A hora de descer dos palanques chegou
Dedico este texto à memória do soldado da Polícia Militar do Rio Grande do Norte, João Maria Figueiredo da Silva, assassinado em uma emboscada ainda não esclarecida, no último dia 21, em São Gonçalo do Amarante, na Grande Natal.
João Maria era associado do Fórum Brasileiro de Segurança Pública e entusiasta de transformações radicais no modelo de segurança pública brasileira. Sua morte é uma daquelas mortes que, a exemplo de Marielle Franco, nos revelam o grau de crueldade e violência que fomos aceitando conviver no campo da segurança pública nas últimas décadas.
Não à toa, é muito difícil não ser repetitivo quando falamos dos problemas e das soluções na segurança pública brasileira.
Assim, começo citando afirmação feita em outro artigo recente, na qual reiteramos que, quando falamos dos dados sobre segurança pública e violência no Brasil, acostumamo-nos com números assustadores e crescentes da nossa guerra particular. O país, nos últimos anos, foi se dando conta de que estava deitado não em berço esplêndido, mas, sobretudo, em um leito de sangue de milhares de jovens pobres e negros dizimados pela violência letal.
Com suporte das informações compiladas pelo Fórum Brasileiro de Segurança Pública e por outras organizações da sociedade civil, não foram poucas as contribuições ao debate em 2018 que nos alertam para a ineficiência fática das políticas criminais e penitenciárias hoje vigentes.
Na segurança, trabalha-se muito, porém cada instituição que compõe o chamado sistema de justiça criminal e segurança pública atua em uma direção e de acordo com diretrizes pouco articuladas.
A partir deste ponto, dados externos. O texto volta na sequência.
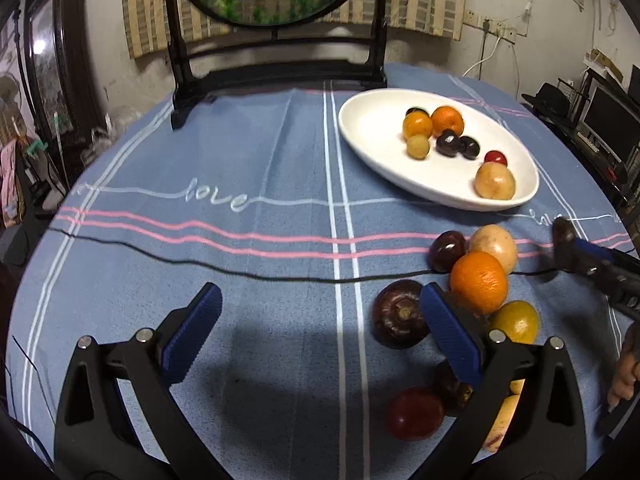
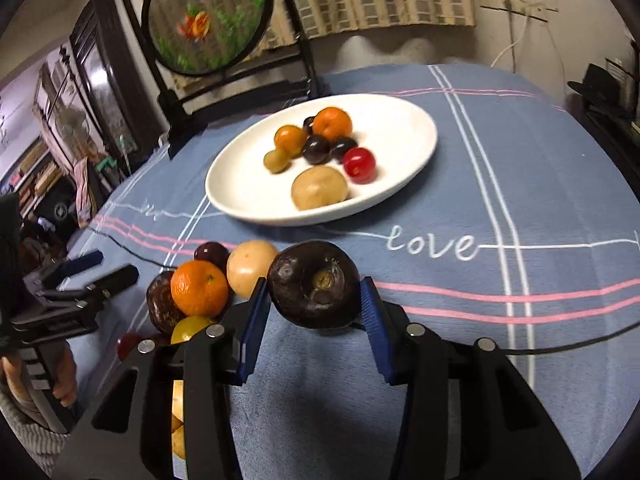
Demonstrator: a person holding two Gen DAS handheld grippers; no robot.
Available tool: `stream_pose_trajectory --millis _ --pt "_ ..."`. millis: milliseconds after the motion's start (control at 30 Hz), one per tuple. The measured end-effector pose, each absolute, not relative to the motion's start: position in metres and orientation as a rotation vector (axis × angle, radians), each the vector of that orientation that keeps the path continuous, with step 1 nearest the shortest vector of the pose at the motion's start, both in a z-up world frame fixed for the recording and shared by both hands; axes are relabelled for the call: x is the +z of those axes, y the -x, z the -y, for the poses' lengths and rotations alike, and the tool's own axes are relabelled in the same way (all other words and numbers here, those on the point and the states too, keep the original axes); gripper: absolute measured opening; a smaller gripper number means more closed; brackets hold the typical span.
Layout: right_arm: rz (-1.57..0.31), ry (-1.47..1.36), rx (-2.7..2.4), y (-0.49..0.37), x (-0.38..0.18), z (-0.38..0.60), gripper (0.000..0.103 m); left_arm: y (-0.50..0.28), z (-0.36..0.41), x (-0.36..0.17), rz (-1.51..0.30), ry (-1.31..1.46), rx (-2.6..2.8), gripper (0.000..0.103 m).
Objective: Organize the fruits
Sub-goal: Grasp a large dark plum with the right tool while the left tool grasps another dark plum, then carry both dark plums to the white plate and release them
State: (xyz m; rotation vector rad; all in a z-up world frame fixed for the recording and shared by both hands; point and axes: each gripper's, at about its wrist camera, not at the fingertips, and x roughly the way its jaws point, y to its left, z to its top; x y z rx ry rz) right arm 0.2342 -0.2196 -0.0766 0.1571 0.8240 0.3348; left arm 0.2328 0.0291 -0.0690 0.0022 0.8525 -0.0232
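Note:
A white oval plate (image 1: 372,136) (image 2: 240,192) holds several small fruits: oranges, dark plums, a red one and a tan one (image 2: 319,187). A loose pile lies on the blue cloth in front of it, with an orange (image 1: 479,282) (image 2: 199,288), a tan fruit (image 1: 494,245), a yellow one (image 1: 516,321) and a red one (image 1: 415,413). My right gripper (image 2: 314,292) is shut on a dark purple fruit (image 2: 314,284), held above the cloth; it shows at the right edge of the left wrist view (image 1: 568,248). My left gripper (image 1: 320,308) is open and empty, its right finger beside another dark purple fruit (image 1: 398,314).
A round fish-painting screen on a black stand (image 1: 276,68) (image 2: 208,20) stands at the table's back. A thin black cable (image 1: 200,260) runs across the blue striped tablecloth (image 1: 240,160). Shelves and monitors lie beyond the table edge at the right.

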Motion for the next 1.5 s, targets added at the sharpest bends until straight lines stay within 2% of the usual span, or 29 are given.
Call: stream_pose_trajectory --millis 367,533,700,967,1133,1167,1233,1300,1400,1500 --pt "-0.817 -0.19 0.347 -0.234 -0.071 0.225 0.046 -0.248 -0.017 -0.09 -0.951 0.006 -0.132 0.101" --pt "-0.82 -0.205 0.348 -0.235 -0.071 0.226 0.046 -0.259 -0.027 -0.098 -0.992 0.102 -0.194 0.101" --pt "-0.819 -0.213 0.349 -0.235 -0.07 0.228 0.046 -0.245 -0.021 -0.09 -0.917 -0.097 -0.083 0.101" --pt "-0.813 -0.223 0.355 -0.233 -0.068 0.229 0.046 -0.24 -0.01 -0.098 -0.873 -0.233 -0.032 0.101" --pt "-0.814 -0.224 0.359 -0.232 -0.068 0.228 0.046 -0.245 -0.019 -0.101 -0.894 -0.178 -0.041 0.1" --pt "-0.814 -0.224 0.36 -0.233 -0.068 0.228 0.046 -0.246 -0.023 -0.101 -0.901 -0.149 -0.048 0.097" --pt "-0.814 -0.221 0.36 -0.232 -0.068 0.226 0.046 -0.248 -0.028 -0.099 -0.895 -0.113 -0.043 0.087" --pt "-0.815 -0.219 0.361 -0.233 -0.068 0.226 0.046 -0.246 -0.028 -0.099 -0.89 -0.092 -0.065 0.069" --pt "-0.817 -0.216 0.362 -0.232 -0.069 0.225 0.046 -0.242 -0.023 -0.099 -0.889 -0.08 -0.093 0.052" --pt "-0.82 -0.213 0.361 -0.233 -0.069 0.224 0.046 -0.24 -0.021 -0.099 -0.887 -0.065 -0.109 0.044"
Quase não há coordenação ou integração e, diante disso, quem acaba dando o rumo da área são as emergências e os flagrantes cotidianos. Vivemos sob a égide do medo e, pior, do pânico, que abre margem para discursos salvacionistas e/ou mirabolantes.
Para superar este cenário, é necessário estimular que a União atue tanto por meio da indução de políticas em Estados e municípios, tanto para garantir a coordenação e integração de informações, afinal, o crime não tem fronteiras e não fica contido pelas muralhas das prisões. Se o crime comum é afeito às polícias estaduais, a regulamentação e fiscalização de inúmeras normas e atividades da área é responsabilidade federal, algo pouco assumido pela União até então.
Já faz algum tempo que temos sido enfáticos de que a falta de coordenação federativa e entre Poderes e Órgãos de Estado na prevenção da violência e no combate ao crime organizado é uma das principais deficiências na melhoria da segurança pública no Brasil. E, para mitigar esta falta de coordenação, também temos incentivado a criação de espaços de coordenação e de integração de esforços.
Ficamos positivamente surpresos quando, este ano, o Brasil conseguiu superar algumas de suas históricas dificuldades na segurança pública e avançou na aprovação e regulamentação do SUSP (Sistema Único de Segurança Pública).
O SUSP, que ficou em tramitação por quase duas décadas, parte exatamente da tentativa de coordenar esforços e aumentar a capacidade do Poder Público de fazer frente ao crime, à violência e à necessidade de reduzir o medo e garantir direitos. Trata-se de uma ideia que já é praticada em várias outras áreas da administração pública, como saúde, educação e assistência social, mas que, na segurança pública, enfrentava, por incrível que pareça, enormes resistências.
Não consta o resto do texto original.